No fui su amigo, pero tuve la suerte y la oportunidad de encontrarme con él, durante largos ratos, a solas, en diferentes momentos. Un cúmulo de historias y situaciones que sellaron algún cariño y que derivaron en la posibilidad de acompañarlo estos últimos años como integrante del equipo de Lanata Sin Filtro, su última aventura, de éxito, en la querida Radio Mitre.
Esas historias ocurren en un estudio de TV marginal, ocurren en su casa mientras Martín Caparros asiente y toma mate, ocurren en países lejanos. Fui miembro de uno de los equipos con los que recorrió el mundo tratando de contar historias cuando se quedó sin lugar en los medios por sus denuncias y controversias. Una vez, en China, quedamos atrapados en una autopista, Lanata, el chofer que solo hablaba mandarín y yo. Cuatro horas en la autopista del sur, sin salida, sin cigarrillos. Matamos el tiempo hablando de periodistas, de internas de medios, de todo aquello que nos atravesaba: una pasión inclaudicable para el oficio de contar.

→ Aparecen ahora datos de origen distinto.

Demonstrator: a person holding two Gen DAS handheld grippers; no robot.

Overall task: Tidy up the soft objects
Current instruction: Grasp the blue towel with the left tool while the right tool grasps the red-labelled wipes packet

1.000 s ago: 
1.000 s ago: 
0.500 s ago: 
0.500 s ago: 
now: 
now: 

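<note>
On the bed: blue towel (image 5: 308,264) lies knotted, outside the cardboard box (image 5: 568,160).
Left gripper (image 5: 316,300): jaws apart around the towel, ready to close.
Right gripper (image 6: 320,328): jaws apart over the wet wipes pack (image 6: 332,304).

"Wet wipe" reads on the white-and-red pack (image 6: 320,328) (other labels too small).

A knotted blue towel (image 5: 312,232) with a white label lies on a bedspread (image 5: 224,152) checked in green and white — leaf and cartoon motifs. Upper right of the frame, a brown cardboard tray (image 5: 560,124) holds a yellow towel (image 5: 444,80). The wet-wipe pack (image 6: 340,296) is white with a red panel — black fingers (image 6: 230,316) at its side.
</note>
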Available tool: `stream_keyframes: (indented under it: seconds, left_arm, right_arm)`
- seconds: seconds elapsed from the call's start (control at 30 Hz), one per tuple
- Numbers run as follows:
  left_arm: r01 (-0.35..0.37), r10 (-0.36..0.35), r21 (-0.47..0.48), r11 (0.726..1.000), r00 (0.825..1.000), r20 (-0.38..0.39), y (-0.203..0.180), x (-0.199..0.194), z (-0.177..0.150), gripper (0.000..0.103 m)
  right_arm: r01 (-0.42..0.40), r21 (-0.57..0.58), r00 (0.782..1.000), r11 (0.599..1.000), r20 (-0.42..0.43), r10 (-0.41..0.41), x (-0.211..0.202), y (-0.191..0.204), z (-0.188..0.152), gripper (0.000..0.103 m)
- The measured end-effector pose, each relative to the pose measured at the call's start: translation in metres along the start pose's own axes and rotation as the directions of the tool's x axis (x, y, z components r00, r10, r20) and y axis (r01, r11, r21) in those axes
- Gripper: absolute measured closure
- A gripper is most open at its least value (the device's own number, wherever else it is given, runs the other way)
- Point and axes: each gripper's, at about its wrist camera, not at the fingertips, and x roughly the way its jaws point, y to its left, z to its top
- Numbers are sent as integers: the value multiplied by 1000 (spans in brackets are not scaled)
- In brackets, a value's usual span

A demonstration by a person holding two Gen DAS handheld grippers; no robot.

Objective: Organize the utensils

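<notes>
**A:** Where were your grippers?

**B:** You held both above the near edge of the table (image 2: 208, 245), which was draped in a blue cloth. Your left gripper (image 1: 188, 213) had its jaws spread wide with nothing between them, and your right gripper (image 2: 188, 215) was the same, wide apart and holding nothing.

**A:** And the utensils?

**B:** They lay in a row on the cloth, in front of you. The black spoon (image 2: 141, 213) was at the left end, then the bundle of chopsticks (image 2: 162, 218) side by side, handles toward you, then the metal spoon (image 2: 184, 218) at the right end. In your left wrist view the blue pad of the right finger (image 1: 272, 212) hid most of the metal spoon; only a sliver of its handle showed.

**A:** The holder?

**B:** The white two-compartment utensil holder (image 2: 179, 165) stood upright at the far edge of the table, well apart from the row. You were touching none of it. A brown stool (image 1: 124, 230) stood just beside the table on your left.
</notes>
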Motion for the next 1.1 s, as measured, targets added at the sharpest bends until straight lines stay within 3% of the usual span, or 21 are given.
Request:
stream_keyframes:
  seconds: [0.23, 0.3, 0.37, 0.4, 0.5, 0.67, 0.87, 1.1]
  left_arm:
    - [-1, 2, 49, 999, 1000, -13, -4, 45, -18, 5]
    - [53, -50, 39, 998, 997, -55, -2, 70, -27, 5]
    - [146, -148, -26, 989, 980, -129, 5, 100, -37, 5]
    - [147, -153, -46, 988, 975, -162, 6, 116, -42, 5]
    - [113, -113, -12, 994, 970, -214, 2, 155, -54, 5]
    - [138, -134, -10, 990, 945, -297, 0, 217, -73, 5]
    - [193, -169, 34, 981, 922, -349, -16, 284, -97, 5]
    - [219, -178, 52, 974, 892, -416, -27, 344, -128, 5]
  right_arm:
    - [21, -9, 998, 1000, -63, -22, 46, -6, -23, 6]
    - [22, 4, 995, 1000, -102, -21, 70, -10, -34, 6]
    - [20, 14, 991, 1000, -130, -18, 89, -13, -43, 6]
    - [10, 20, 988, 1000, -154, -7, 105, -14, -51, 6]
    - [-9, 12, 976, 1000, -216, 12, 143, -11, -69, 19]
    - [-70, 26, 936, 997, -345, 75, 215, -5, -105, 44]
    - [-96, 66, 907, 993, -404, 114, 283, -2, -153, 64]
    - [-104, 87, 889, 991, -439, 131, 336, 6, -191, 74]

Lanata nos decía que nunca dejáramos de escribir. Que aunque creciéramos como comunicadores de otros universos, no abandonáramos nunca el oficio de teclear y contar historias. Que eso nos ordenaba la cabeza, nos hacía diferentes del resto. Nos pedía que fuéramos para adelante con lo que fuera. Era un gran consejero. Sabía decirte: “Hacé esto, en esto sos bueno, pero no hagas esto otro porque te va a ir como el orto. Vos servís para esto…” Y tenía razón. La pegaba. Tenía olfato para ver talento opacado. Sabía lustrarlo y hacerlo brillar. Los lanatistas, tantos colegas queridos, cada uno con su virtud a cuestas, con su capacidad específica que Jorge supo ver.
Admitía el disenso. Fue un periodista más de la pregunta que del punto de vista. Con Lanata había que preguntar. Había que preguntar con inteligencia. Nos interesaban las respuestas. Nuestro trabajo era preguntar. No opinar. Pero cuando se abría la posibilidad del debate, Lanata dejaba el agua correr. Admitía y celebraba el contrapunto y en su mesa no había una idea unívoca y dominante, sino un espíritu constructivo que ofrecía la posibilidad de cambiar y pensar distinto. Lanata se reía de los bravucones, le tomaba el pelo a los convencidos, Lanata nos ensenó a dudar, a valorizar la duda como un capital para invertir, finalmente, en la búsqueda de la verdad.
En los años ‘90, Lanata encarnaba la oposición al poder. Ser periodista era y sigue siendo, entre otras cosas, cuestionar al poder. Buscarle el pelo al huevo. Vinimos a este oficio persiguiendo el sueño de trabajar con él, con ese tipo que encarnaba de modo contundente ese axioma: ser periodista, cuestionar al poder. Los que lo logramos, vivimos esto como algo especial, tuvimos la suerte extra de ser iluminados por su fuego. Su llama no se apagará nunca: vive y vivirá en muchos de nosotros.